TASK INSTRUCTIONS:
Would you return the lines between the one holding "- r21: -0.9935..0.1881" and the one holding "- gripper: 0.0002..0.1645", inclusive, and only those, exactly as they stand in the listing below?

INPUT DATA:
>>>>>
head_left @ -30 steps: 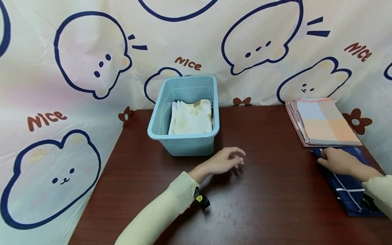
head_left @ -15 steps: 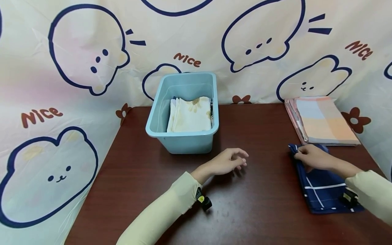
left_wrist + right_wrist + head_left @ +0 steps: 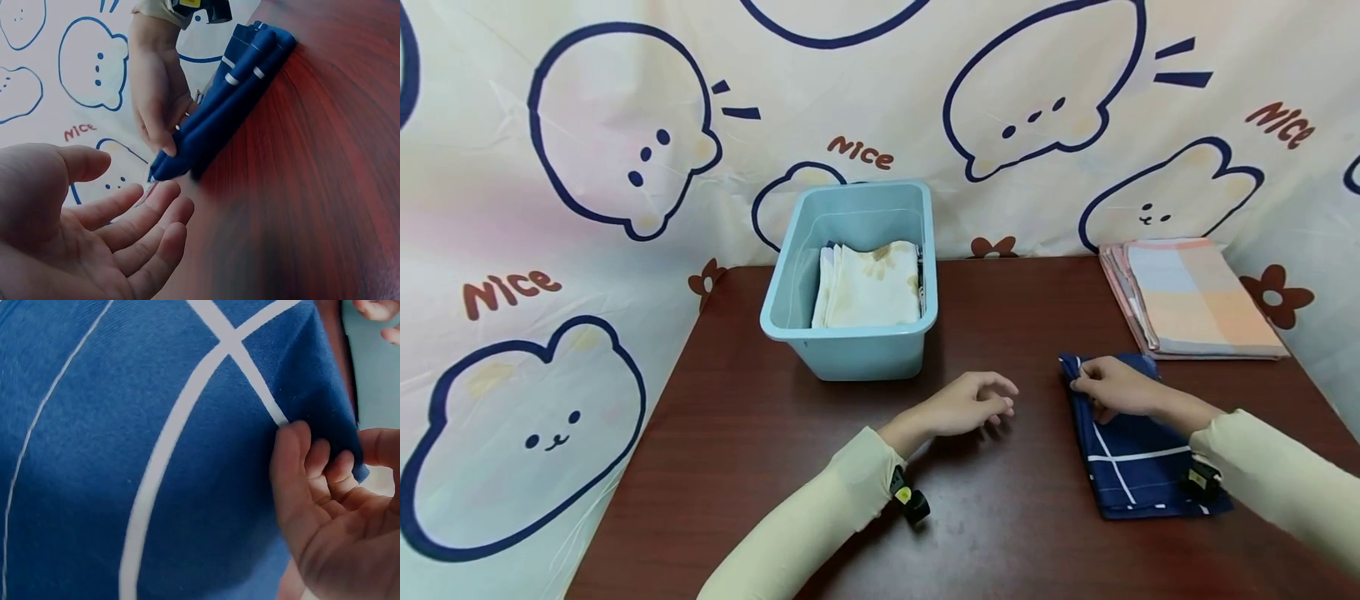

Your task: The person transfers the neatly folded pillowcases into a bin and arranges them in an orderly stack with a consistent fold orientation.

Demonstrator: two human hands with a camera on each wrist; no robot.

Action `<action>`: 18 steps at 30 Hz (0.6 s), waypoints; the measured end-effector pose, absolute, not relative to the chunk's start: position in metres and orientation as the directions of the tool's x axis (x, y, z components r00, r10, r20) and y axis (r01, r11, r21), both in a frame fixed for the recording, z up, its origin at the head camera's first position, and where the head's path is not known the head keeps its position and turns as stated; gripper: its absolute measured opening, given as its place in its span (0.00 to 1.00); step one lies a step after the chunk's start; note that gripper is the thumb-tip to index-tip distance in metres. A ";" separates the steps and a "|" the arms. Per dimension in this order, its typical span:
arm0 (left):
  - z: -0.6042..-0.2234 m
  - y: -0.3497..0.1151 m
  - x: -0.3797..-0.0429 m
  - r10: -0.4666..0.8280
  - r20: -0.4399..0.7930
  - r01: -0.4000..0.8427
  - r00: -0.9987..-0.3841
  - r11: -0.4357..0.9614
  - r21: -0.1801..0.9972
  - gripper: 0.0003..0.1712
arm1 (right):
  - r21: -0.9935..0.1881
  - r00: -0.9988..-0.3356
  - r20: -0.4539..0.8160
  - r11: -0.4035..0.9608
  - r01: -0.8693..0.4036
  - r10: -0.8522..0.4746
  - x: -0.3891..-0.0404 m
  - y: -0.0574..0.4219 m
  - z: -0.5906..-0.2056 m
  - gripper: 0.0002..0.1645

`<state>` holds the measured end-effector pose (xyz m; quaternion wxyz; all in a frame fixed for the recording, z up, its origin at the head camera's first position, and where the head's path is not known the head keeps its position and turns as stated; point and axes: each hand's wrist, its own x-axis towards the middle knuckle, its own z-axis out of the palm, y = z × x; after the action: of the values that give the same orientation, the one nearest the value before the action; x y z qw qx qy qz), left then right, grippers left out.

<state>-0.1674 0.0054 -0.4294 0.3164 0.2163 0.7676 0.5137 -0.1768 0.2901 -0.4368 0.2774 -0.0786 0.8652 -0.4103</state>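
A folded navy cloth (image 3: 1138,458) with white lines lies on the right half of the table. My right hand (image 3: 1116,389) pinches its upper left edge between thumb and fingers; in the right wrist view the fingers (image 3: 294,456) curl over that edge. Left of the cloth, my left hand (image 3: 966,404) hovers above the table, holding nothing. Its fingers are loosely bent, palm facing the cloth in the left wrist view. There the navy cloth (image 3: 231,94) shows its stacked folds, raised at the pinched end.
A light blue plastic bin (image 3: 868,354) with folded white and tan cloths (image 3: 876,287) stands at the back, left of centre. A folded pink, orange and grey checked cloth (image 3: 1206,300) lies at the back right. Patterned fabric (image 3: 1000,100) hangs behind the brown table (image 3: 737,400).
My right hand has taken hold of the navy cloth's edge and drawn it left, away from the checked cloth. The left hand has shifted slightly right.
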 end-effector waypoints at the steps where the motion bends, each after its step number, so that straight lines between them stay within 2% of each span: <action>1: -0.429 0.007 -0.167 0.655 -0.272 0.002 -0.705 0.386 0.922 0.19 | -0.751 -0.834 -0.416 0.655 0.089 -0.363 -0.177 0.289 -0.438 0.20; 6: -0.429 0.014 -0.165 0.648 -0.305 -0.013 -0.698 0.414 0.910 0.19 | -0.753 -0.834 -0.413 0.653 0.087 -0.366 -0.178 0.290 -0.443 0.15; 11: -0.435 0.022 -0.160 0.634 -0.332 -0.073 -0.699 0.399 0.914 0.18 | -0.761 -0.853 -0.380 0.645 0.068 -0.358 -0.177 0.302 -0.445 0.18; 18: -0.441 0.038 -0.152 0.619 -0.335 -0.101 -0.711 0.382 0.919 0.20 | -0.719 -0.918 -0.281 0.695 0.008 -0.280 -0.172 0.337 -0.438 0.21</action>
<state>-0.1524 0.0379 -0.4413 0.3398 0.1707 0.7585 0.5292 -0.1724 0.3371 -0.4376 0.1880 -0.0754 0.9011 -0.3834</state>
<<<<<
ANSWER FOR THE TASK:
  - r21: -0.9935..0.1881
  - r00: -0.9988..-0.3356
  - r20: -0.4539..0.8160
  - r11: -0.4035..0.9608
  - r01: -0.8693..0.4036
  - r10: -0.8522..0.4746
  - x: -0.3891..-0.0404 m
  - y: -0.0574..0.4219 m
  - z: -0.5906..-0.2056 m
  - gripper: 0.0002..0.1645

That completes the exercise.